EXERCISE BRIEF
The whole listing must be printed again without any alteration.

### RAW DATA

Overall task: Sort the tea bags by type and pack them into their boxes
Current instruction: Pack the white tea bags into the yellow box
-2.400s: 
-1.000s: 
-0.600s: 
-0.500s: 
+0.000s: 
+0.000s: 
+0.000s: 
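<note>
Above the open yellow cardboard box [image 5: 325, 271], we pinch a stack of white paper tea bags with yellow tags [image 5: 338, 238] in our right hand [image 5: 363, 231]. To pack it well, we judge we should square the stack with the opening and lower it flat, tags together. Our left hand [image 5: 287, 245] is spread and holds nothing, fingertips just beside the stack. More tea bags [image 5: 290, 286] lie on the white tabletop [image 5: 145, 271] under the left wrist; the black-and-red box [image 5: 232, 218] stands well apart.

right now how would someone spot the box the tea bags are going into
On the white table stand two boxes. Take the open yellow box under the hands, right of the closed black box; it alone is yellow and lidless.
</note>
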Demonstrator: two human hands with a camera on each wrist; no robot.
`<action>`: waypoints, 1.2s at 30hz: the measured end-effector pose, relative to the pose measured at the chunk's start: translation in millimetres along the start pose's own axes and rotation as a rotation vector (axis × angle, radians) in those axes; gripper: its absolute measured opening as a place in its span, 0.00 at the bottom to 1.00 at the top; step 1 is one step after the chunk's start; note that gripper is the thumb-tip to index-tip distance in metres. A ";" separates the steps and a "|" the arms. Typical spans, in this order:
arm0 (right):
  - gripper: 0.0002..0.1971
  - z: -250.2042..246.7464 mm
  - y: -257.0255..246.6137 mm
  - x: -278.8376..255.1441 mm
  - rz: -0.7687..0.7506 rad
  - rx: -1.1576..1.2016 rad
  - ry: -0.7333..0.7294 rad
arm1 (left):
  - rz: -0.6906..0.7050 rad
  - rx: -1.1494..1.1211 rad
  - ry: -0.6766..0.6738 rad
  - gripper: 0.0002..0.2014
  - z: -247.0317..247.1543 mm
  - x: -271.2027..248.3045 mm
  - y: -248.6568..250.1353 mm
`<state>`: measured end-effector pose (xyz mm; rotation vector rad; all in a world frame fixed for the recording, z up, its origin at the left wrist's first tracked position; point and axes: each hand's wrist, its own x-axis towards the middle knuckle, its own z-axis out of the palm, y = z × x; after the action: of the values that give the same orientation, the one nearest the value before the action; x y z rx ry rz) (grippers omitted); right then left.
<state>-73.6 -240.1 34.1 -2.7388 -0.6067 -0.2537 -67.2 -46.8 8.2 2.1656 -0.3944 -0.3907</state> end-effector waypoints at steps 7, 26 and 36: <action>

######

SOLUTION BELOW
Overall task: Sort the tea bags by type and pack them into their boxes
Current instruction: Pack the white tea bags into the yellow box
-2.400s: 
-1.000s: 
-0.600s: 
-0.500s: 
+0.000s: 
+0.000s: 
+0.000s: 
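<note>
Above the open yellow cardboard box [image 5: 325, 271], we pinch a stack of white paper tea bags with yellow tags [image 5: 338, 238] in our right hand [image 5: 363, 231]. To pack it well, we judge we should square the stack with the opening and lower it flat, tags together. Our left hand [image 5: 287, 245] is spread and holds nothing, fingertips just beside the stack. More tea bags [image 5: 290, 286] lie on the white tabletop [image 5: 145, 271] under the left wrist; the black-and-red box [image 5: 232, 218] stands well apart.

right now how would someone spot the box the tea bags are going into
On the white table stand two boxes. Take the open yellow box under the hands, right of the closed black box; it alone is yellow and lidless.
</note>
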Demonstrator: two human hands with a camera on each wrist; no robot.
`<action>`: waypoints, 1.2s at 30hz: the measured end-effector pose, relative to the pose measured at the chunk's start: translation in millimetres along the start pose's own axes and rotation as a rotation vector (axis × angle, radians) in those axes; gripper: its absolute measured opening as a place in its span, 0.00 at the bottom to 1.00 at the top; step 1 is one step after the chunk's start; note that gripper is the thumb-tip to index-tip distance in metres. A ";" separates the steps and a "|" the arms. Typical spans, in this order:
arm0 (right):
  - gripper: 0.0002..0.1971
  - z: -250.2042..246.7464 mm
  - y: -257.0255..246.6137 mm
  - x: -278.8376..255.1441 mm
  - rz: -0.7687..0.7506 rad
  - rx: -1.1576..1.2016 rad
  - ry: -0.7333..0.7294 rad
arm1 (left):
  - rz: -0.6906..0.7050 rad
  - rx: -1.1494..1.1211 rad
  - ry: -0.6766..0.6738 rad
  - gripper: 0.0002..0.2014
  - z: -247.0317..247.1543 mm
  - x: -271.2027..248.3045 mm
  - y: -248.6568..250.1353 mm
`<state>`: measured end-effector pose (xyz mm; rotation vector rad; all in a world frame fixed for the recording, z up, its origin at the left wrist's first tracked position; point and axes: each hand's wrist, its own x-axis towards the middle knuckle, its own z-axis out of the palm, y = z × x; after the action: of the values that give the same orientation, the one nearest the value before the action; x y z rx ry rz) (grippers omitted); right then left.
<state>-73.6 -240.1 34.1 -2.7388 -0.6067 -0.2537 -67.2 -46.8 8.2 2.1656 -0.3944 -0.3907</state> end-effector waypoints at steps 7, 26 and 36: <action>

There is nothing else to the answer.